School of Public Health and Preventive Medicine, Monash University, Melbourne 3004, Australia.
Department of Infectious Diseases, Grampians Health, Ballarat 3350, Australia.
J Travel Med. 2024 Apr 6;31(3). doi: 10.1093/jtm/taad164.
Malaria continues to pose a significant burden in endemic countries, many of which lack access to molecular surveillance. Insights from malaria cases in travellers returning to non-endemic areas can provide valuable data to inform endemic country programmes. To evaluate the potential for novel global insights into malaria, we examined epidemiological and molecular data from imported malaria cases to Australia.
We analysed malaria cases reported in Australia from 2012 to 2022 using National Notifiable Disease Surveillance System data. Molecular data on imported malaria cases were obtained from literature searches.
Between 2012 and 2022, 3204 malaria cases were reported in Australia. Most cases (69%) were male and 44% occurred in young adults aged 20-39 years. Incidence rates initially declined between 2012 and 2015, then increased until 2019. During 2012-2019, the incidence in travellers ranged from 1.34 to 7.71 per 100 000 trips. Cases were primarily acquired in Sub-Saharan Africa (n = 1433; 45%), Oceania (n = 569; 18%) and Southern and Central Asia (n = 367; 12%). The most common countries of acquisition were Papua New Guinea (n = 474) and India (n = 277). Plasmodium falciparum accounted for 58% (1871/3204) of cases and was predominantly acquired in Sub-Saharan Africa, and Plasmodium vivax accounted for 32% (1016/3204), predominantly from Oceania and Asia. Molecular studies of imported malaria cases to Australia identified genetic mutations and deletions associated with drug resistance and false-negative rapid diagnostic test results, and led to the establishment of reference genomes for P. vivax and Plasmodium malariae.
Our analysis highlights the continuing burden of imported malaria into Australia. Molecular studies have offered valuable insights into drug resistance and diagnostic limitations, and established reference genomes. Integrating molecular data into national surveillance systems could provide important infectious disease intelligence to optimize treatment guidelines for returning travellers and support endemic country surveillance programmes.
疟疾在流行地区的国家仍然构成重大负担,其中许多国家缺乏分子监测手段。从返回非流行地区的旅行者疟疾病例中获得的见解,可以为流行地区的规划提供有价值的数据。为了评估从全球角度了解疟疾的潜力,我们检查了澳大利亚输入性疟疾病例的流行病学和分子数据。

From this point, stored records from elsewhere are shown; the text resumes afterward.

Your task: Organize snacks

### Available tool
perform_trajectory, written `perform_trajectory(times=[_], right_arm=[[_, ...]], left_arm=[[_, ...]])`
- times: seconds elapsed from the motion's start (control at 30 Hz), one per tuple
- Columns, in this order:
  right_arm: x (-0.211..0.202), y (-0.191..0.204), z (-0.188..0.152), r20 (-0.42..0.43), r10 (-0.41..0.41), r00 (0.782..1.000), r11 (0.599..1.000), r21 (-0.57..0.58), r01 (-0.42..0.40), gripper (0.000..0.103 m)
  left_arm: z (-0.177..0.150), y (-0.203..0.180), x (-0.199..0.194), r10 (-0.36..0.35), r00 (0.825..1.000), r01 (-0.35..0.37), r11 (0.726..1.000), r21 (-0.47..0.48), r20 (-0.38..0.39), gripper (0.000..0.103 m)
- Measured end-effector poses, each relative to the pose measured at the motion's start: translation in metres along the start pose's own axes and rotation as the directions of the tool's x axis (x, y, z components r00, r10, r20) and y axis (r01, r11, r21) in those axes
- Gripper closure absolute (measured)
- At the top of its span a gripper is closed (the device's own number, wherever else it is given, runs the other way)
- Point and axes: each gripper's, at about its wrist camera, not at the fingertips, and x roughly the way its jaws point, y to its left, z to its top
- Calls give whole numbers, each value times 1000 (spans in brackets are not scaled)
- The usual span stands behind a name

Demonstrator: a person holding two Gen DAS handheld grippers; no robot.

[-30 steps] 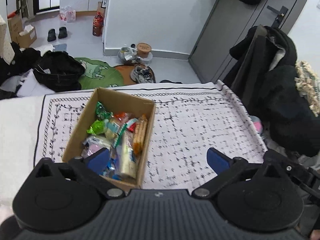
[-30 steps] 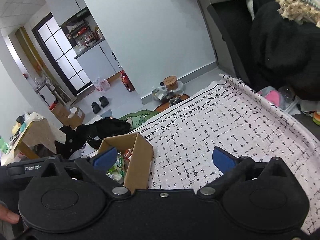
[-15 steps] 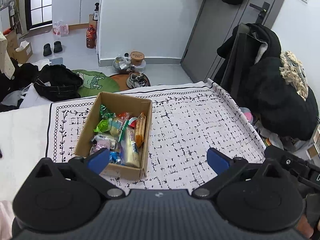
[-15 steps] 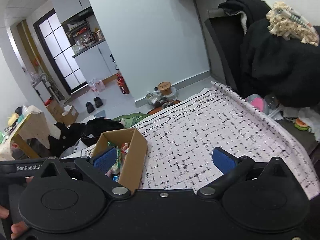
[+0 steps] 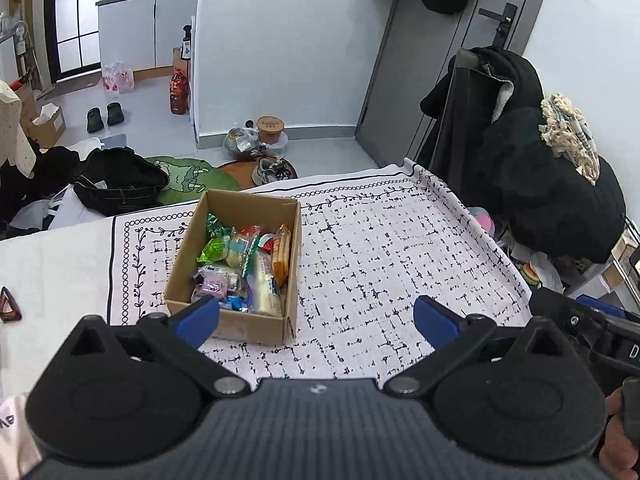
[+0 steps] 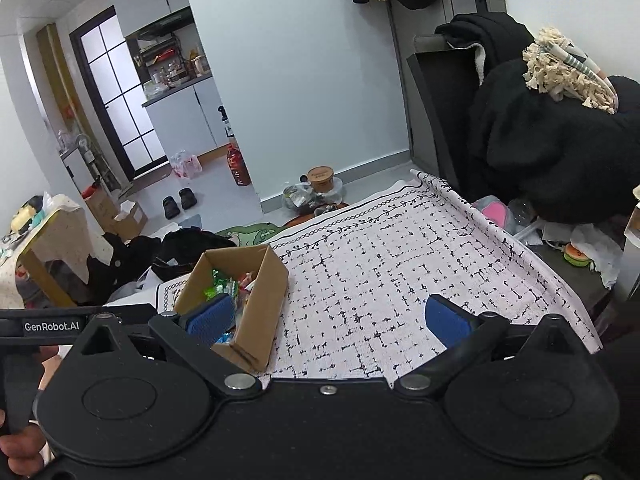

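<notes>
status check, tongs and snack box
Left tongs open, empty. Right tongs open, empty. Cardboard box on patterned cloth, full of snacks. Nothing blocking.

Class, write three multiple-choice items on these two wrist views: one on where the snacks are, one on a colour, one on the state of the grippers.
1. Where are the snacks?
A. In the cardboard box
B. Scattered on the cloth
C. On the floor

2. What colour are the gripper pads?
A. Red
B. Blue
C. Yellow

3. How are the two grippers?
A. Both open, empty
B. Both shut on snacks
C. One holds the box

Key: 1 A, the snacks lie inside the cardboard box on the cloth. 2 B, the pads are blue. 3 A, the left gripper and right gripper have their fingers spread with nothing between them.
</notes>
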Motion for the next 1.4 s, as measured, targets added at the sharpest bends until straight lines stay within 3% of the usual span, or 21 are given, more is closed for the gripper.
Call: perform_trajectory(times=[0.47, 1.4], right_arm=[[-9, 17, -18, -45, 16, 999, 996, -89, -20, 0], [-6, 15, -19, -70, 35, 997, 996, -81, -41, 0]], left_arm=[[-22, 10, -18, 37, 999, -36, 999, 23, -9, 0], [-27, 11, -20, 43, 999, -43, 999, 32, -14, 0]])
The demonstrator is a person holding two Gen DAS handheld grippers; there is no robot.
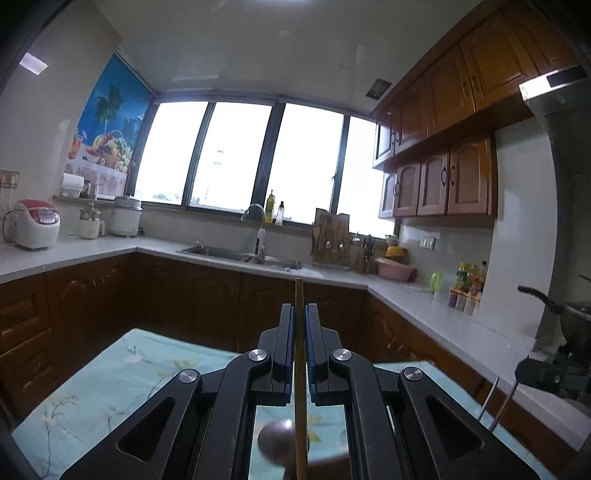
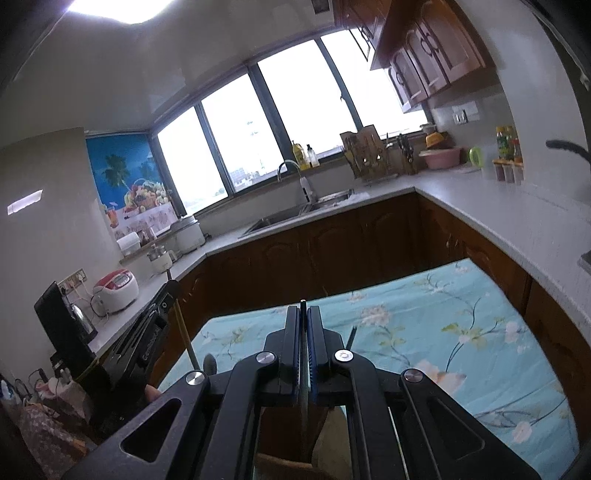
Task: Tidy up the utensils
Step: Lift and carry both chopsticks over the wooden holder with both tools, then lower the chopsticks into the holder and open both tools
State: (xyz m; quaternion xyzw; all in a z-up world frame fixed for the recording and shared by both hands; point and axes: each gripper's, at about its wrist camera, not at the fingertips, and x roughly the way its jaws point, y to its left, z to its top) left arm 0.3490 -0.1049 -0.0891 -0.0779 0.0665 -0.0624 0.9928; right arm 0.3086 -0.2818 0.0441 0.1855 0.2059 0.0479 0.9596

我们利用国家传染病监测系统数据分析了 2012 年至 2022 年澳大利亚报告的疟疾病例。从文献检索中获取输入性疟疾病例的分子数据。
2012 年至 2022 年间,澳大利亚共报告了 3204 例疟疾病例。大多数病例(69%)为男性,44%发生在 20-39 岁的年轻人中。发病率在 2012 年至 2015 年期间先下降,然后在 2019 年上升。2012-2019 年期间,旅行者中的发病率在每 100000 次旅行中为 1.34 至 7.71 例。病例主要在撒哈拉以南非洲(n=1433;45%)、大洋洲(n=569;18%)和南亚和中亚(n=367;12%)获得。最常见的发病国家是巴布亚新几内亚(n=474)和印度(n=277)。疟原虫恶性疟原虫(n=1871)占病例的 58%,主要在撒哈拉以南非洲获得,间日疟原虫(n=1016)占病例的 32%,主要在大洋洲和亚洲获得。对输入性疟疾病例的分子研究发现了与耐药性和假阴性快速诊断检测结果相关的基因突变和缺失,并建立了间日疟原虫和疟原虫恶性疟原虫的参考基因组。
我们的分析强调了疟疾继续对澳大利亚造成输入性负担。分子研究为耐药性和诊断局限性提供了有价值的见解,并建立了参考基因组。将分子数据纳入国家监测系统可以为返回旅行者的治疗指南提供重要的传染病情报,并支持流行地区的监测规划。